I am so far away from everyone. Everyone I care about.
I’m not talking metaphorically. I mean, I am seriously geographically distanced from family and friends.
I try not to think about it too often, but there are some moments when it really hits me hard.
Tonight, for instance, I was walking around Milwaukee. I walked into a restaurant and sat by myself. Nearby me, I could hear friends joking and laughing. And from where I sat I saw families smiling. I even saw a couple walk in before I entered and they were holding hands and giggling.
It made me feel alone.
It’s funny how having technology supposedly removes the barrier of loneliness by allowing people easy access to contact each other. But in reality, it isn’t the same as having face-to-face interactions with another human being that you care about.
I don’t know how much longer I can handle being on my own in Milwaukee.
It’s always the same: I go to work, go to a bar or workout, then I end up alone in my hotel room or sometimes my car if I forget to book a room.

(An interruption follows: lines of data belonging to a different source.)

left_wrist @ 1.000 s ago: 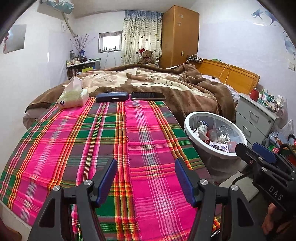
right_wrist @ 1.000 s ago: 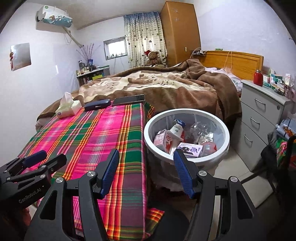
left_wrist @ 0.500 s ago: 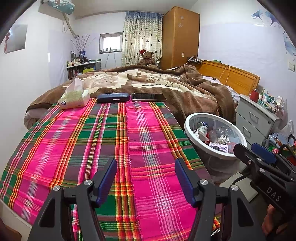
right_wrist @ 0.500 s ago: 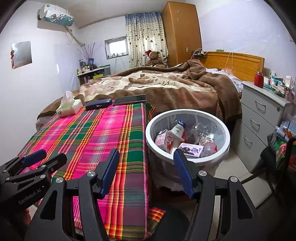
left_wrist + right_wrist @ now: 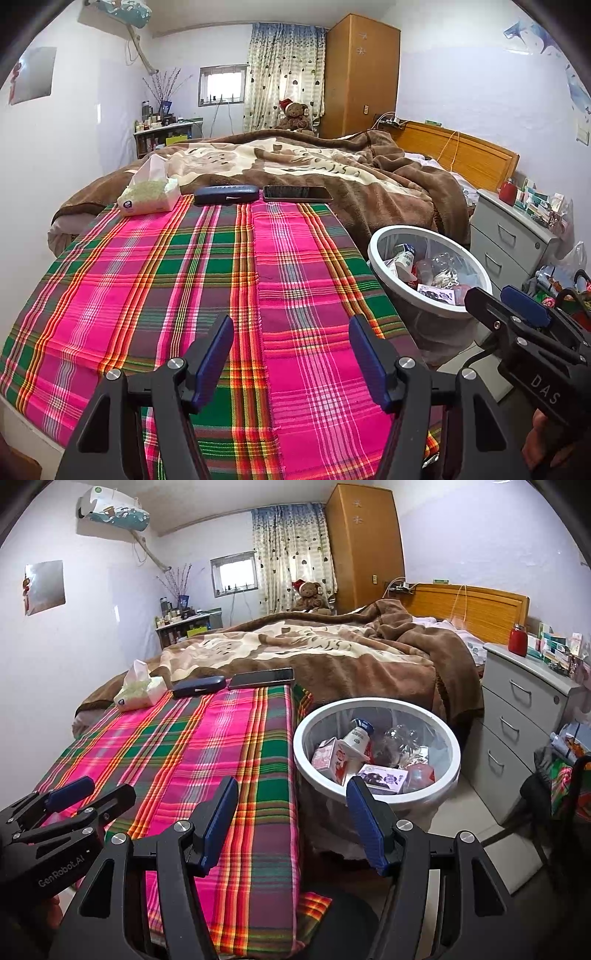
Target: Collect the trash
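Left wrist: scene unchanged, left gripper (image 5: 291, 354) unmoved

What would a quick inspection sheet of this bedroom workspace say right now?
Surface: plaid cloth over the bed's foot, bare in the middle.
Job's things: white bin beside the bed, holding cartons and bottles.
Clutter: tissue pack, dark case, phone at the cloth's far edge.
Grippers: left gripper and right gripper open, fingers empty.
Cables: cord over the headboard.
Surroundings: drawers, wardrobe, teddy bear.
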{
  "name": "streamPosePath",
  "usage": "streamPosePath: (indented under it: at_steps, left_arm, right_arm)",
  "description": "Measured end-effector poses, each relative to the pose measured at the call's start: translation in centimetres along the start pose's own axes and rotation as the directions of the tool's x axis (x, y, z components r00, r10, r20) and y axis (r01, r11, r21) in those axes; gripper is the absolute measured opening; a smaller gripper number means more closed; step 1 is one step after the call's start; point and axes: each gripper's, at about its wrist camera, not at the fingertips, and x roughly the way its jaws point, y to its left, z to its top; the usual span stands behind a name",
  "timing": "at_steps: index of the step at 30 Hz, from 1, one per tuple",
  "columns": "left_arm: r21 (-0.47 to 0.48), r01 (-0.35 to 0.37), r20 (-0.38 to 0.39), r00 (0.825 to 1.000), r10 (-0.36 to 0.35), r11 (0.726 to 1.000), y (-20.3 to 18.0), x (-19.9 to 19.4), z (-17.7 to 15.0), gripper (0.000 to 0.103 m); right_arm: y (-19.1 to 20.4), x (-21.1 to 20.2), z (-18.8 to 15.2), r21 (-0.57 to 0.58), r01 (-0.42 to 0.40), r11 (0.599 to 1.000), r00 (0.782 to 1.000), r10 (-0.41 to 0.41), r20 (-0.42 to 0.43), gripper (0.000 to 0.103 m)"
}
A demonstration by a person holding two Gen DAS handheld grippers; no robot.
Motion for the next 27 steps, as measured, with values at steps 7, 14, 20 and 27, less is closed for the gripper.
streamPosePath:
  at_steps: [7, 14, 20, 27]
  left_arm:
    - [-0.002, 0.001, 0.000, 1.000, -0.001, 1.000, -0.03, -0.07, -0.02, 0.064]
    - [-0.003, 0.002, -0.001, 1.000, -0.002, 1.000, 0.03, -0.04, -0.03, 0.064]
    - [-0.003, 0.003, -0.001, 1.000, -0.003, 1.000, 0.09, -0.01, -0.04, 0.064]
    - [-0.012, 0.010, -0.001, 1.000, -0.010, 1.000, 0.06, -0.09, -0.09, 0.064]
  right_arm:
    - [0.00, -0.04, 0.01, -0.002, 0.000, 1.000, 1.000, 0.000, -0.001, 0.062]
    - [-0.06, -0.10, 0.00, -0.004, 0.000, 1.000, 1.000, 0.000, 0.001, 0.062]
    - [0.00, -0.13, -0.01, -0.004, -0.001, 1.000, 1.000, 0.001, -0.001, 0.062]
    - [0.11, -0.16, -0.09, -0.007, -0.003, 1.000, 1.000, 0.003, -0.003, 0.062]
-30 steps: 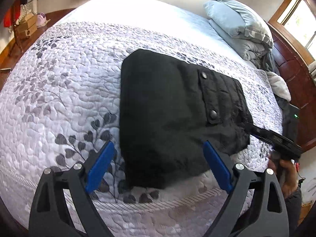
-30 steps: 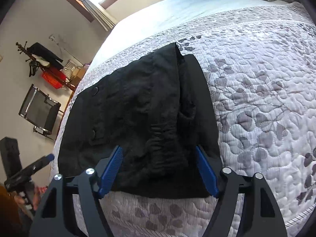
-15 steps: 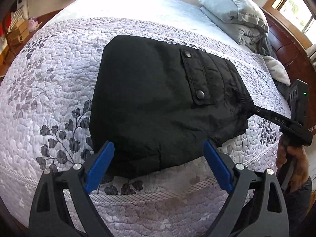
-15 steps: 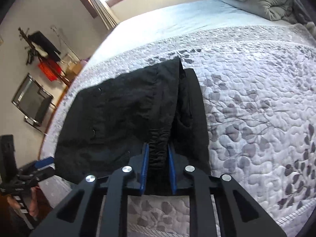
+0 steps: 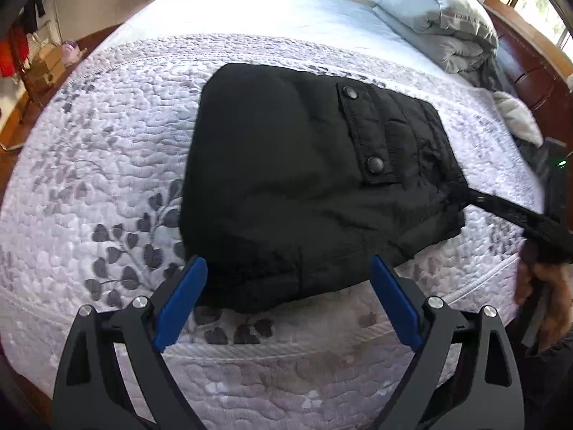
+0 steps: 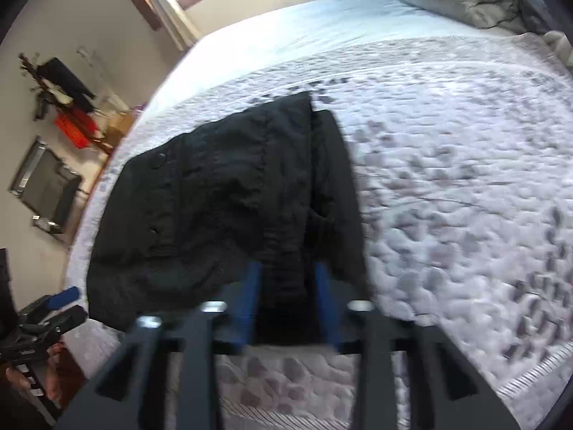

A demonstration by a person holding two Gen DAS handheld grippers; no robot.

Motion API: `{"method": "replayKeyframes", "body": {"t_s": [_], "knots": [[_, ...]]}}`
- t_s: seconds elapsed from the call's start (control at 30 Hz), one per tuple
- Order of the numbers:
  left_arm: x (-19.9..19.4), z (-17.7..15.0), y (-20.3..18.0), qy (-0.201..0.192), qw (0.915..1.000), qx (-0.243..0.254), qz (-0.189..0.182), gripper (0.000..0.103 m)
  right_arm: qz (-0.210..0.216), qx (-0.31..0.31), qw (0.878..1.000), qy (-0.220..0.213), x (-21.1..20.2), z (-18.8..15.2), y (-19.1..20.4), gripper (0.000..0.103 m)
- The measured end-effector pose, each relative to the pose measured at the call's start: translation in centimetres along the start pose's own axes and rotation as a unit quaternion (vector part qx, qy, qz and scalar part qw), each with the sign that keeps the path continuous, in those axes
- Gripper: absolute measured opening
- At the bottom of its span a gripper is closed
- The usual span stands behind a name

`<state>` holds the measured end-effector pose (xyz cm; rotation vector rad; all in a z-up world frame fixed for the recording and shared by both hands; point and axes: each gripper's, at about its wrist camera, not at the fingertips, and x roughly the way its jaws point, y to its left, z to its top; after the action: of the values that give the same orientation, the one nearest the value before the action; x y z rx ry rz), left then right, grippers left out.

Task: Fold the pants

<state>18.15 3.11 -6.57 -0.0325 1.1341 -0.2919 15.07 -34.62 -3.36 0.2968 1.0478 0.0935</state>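
Note:
The black pants (image 5: 304, 179) lie folded into a compact bundle on the quilted bed, snap pocket facing up. My left gripper (image 5: 286, 286) is open, its blue pads either side of the bundle's near edge, not gripping. My right gripper (image 6: 286, 279) has its blue pads close around the gathered waistband at the near edge of the pants (image 6: 232, 197); the view is motion-blurred. In the left wrist view the right gripper (image 5: 465, 193) reaches the bundle's right edge.
The grey leaf-patterned quilt (image 5: 107, 161) covers the bed. Folded grey bedding and a pillow (image 5: 429, 25) lie at the head. A wooden headboard (image 5: 530, 71) stands at the right. Chair and clothes rack (image 6: 53, 179) stand by the wall.
My right gripper closed on the pants' waistband and its jaws now stand slightly wider apart, with the view blurred. My left gripper stayed open and moved closer to the bundle.

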Motion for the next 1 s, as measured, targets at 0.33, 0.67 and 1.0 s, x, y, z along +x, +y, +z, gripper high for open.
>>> {"method": "replayKeyframes", "body": {"t_s": [0.33,0.67,1.0], "knots": [[-2.0,-1.4,-0.1,-0.016,0.9993,-0.012,0.033,0.097,-0.050,-0.023,0.998,-0.019,-4.8,-3.3,3.9,0.074],[-4.3,-2.8,-0.8,-0.033,0.9956,0.029,0.083,0.098,-0.047,-0.034,0.998,-0.021,-6.9,-6.2,7.0,0.082],[-6.3,-4.1,-1.5,-0.045,0.9970,0.016,0.060,0.098,-0.036,-0.037,0.998,-0.020,-8.2,-7.7,8.6,0.087]]}}
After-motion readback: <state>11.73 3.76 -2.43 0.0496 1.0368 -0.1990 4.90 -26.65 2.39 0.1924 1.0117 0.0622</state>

I am trying to be positive, but it’s so hard sometimes.
I’m only in Milwaukee for this job. That’s it. Even though it pays well, it doesn’t seem worth it.
I want to be closer to home. I want to hangout with my friends and my cat, haha. And I just want to make games.
I need to focus on all the positive things. It isn’t worth seeing things in such a negative light.
So, I will do my best to not think of the distance that separates me from everyone I care about. Instead, I will focus on when I will see them next and how important of a role, each and every person has played in bringing me to this point in my life.